### Problem description
Could you set down exactly the lines of the data below, starting at the one that holds "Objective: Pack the" and ending at the one that holds "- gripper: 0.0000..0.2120", both included, and only those?
─── Entries shown ───
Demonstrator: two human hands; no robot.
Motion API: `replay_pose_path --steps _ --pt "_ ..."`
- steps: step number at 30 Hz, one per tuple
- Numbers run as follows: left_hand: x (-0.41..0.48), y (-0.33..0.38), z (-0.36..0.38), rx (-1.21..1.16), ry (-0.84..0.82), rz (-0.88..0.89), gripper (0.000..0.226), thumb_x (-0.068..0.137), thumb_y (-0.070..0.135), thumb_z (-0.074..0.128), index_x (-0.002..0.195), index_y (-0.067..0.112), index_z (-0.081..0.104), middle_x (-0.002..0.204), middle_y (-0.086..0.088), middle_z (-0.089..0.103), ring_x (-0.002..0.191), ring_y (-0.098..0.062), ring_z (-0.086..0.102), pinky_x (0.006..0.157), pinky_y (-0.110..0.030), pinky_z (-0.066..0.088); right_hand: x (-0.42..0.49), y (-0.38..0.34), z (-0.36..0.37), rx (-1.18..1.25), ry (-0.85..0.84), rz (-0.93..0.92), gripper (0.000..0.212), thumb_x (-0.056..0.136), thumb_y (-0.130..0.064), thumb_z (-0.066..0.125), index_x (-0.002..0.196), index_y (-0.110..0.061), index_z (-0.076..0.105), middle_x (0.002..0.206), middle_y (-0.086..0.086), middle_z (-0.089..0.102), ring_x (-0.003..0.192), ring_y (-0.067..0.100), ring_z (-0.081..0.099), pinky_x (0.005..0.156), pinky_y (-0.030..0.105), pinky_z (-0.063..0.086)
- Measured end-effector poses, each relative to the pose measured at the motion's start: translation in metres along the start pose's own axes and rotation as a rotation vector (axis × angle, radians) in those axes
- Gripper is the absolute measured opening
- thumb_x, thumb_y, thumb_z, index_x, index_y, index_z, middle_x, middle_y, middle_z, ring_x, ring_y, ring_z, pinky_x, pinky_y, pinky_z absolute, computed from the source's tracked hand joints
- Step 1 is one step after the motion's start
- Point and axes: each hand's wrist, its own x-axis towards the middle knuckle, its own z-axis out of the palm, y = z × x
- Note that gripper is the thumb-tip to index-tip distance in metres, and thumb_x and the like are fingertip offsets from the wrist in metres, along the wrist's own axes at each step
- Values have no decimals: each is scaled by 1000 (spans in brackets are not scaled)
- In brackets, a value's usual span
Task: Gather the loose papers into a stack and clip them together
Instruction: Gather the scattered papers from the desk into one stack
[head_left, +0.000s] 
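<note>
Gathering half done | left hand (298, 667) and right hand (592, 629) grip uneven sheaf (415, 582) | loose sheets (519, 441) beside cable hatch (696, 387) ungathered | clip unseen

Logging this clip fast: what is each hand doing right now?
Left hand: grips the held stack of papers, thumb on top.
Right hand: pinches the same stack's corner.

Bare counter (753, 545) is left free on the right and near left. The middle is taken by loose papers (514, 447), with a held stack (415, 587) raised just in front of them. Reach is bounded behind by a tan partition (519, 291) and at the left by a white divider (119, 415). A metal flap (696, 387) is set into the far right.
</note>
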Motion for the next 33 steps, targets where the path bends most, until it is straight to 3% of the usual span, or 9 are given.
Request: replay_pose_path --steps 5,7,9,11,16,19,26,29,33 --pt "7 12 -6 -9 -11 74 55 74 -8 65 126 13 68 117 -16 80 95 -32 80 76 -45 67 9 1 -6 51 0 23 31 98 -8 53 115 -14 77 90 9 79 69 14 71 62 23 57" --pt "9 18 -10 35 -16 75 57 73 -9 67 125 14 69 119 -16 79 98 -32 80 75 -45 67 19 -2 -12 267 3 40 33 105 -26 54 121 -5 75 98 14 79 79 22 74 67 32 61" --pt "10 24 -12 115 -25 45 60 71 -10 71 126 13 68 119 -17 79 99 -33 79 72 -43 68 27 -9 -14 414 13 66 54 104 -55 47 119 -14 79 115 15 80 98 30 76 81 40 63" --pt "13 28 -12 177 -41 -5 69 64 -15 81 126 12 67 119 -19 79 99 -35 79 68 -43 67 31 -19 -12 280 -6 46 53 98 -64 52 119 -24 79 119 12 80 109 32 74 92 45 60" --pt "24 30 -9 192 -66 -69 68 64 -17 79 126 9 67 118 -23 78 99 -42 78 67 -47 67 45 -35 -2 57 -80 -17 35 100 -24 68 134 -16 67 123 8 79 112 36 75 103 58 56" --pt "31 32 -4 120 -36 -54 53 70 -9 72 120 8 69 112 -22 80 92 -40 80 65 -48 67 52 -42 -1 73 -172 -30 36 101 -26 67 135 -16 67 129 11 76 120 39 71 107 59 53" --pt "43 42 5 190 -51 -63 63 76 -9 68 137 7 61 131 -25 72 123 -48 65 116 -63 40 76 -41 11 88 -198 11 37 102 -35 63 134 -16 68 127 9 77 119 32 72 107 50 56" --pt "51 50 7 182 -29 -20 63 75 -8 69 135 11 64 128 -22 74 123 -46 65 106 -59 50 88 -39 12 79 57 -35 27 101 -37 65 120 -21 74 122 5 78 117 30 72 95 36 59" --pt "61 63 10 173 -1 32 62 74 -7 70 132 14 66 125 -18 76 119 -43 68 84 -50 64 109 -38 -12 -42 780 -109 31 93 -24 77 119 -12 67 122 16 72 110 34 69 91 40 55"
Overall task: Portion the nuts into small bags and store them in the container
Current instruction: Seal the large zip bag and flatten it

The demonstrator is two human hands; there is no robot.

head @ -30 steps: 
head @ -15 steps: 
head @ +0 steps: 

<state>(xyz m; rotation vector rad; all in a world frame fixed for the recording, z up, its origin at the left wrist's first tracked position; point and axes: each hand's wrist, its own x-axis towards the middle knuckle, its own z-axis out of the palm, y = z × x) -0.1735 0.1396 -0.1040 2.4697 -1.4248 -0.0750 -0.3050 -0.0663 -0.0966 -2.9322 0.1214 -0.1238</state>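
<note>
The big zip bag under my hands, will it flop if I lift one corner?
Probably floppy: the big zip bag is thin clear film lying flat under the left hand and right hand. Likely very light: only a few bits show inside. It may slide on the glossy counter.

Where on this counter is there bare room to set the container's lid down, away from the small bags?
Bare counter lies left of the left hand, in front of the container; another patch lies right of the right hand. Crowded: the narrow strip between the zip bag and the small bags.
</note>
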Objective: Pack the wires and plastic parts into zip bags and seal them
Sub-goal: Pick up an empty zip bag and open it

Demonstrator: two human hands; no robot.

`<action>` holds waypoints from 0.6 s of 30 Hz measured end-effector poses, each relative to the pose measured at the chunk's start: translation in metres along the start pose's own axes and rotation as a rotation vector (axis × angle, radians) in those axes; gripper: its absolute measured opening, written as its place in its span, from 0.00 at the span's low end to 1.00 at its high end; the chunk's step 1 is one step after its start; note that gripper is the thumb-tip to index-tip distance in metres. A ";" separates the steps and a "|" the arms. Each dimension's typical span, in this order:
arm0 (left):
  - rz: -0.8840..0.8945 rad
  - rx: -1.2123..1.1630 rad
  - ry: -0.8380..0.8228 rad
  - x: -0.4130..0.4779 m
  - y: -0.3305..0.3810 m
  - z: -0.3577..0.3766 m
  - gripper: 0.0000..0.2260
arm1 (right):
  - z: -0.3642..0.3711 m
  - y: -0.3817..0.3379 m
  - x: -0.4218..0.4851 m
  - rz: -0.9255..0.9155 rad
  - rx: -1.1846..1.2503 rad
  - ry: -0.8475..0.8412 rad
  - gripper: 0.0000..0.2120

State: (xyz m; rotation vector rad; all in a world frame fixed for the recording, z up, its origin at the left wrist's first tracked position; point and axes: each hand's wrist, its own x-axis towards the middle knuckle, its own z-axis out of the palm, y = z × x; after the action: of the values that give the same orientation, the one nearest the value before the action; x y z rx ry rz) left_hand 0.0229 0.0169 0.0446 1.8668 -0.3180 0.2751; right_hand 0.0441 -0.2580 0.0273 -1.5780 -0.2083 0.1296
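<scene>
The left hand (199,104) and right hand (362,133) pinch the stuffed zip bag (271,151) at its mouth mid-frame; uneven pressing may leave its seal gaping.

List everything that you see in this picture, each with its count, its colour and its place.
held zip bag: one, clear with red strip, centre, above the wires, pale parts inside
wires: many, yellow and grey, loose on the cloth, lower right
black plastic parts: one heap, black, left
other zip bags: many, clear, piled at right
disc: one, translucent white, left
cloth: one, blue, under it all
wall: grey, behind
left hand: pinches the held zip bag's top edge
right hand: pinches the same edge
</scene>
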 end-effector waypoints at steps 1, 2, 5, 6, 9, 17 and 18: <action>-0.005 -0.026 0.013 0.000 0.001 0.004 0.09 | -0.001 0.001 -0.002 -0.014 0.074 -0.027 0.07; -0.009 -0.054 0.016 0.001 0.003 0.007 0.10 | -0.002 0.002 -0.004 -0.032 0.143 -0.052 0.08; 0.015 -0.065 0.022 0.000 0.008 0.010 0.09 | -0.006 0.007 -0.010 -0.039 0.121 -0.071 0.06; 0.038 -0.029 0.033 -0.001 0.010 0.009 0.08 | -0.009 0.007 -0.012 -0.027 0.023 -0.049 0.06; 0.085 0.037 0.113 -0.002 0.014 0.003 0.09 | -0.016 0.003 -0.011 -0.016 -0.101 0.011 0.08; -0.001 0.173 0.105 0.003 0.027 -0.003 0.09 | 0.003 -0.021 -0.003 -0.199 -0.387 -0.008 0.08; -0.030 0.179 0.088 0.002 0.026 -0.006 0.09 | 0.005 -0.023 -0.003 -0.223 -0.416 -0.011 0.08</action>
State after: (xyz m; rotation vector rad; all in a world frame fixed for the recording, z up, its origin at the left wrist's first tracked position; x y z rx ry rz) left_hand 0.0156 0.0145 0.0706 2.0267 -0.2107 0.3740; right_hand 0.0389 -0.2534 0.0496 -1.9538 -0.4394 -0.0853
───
### Result for this task
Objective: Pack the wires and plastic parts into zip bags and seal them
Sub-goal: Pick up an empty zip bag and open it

Demonstrator: two human hands; no robot.

`<action>` holds waypoints from 0.6 s of 30 Hz measured end-effector poses, each relative to the pose measured at the chunk's start: translation in metres along the start pose's own axes and rotation as a rotation vector (axis × angle, radians) in those axes; gripper: its absolute measured opening, written as its place in its span, from 0.00 at the span's low end to 1.00 at its high end; the chunk's step 1 is one step after its start; note that gripper is the thumb-tip to index-tip distance in metres. A ";" separates the steps and a "|" the arms. Each dimension's typical span, in this order:
arm0 (left):
  - rz: -0.8840..0.8945 rad
  - rx: -1.2123..1.1630 rad
  - ry: -0.8380..0.8228 rad
  - x: -0.4130..0.4779 m
  - y: -0.3305..0.3810 m
  - z: -0.3577..0.3766 m
  - gripper: 0.0000..0.2260
arm1 (right):
  - z: -0.3642..0.3711 m
  - y: -0.3817..0.3379 m
  - x: -0.4218..0.4851 m
  - rz: -0.9255..0.9155 rad
  - rx: -1.1846..1.2503 rad
  - ry: -0.8475..0.8412 rad
  - gripper: 0.0000..0.2120

The output is complete, and nothing more is needed.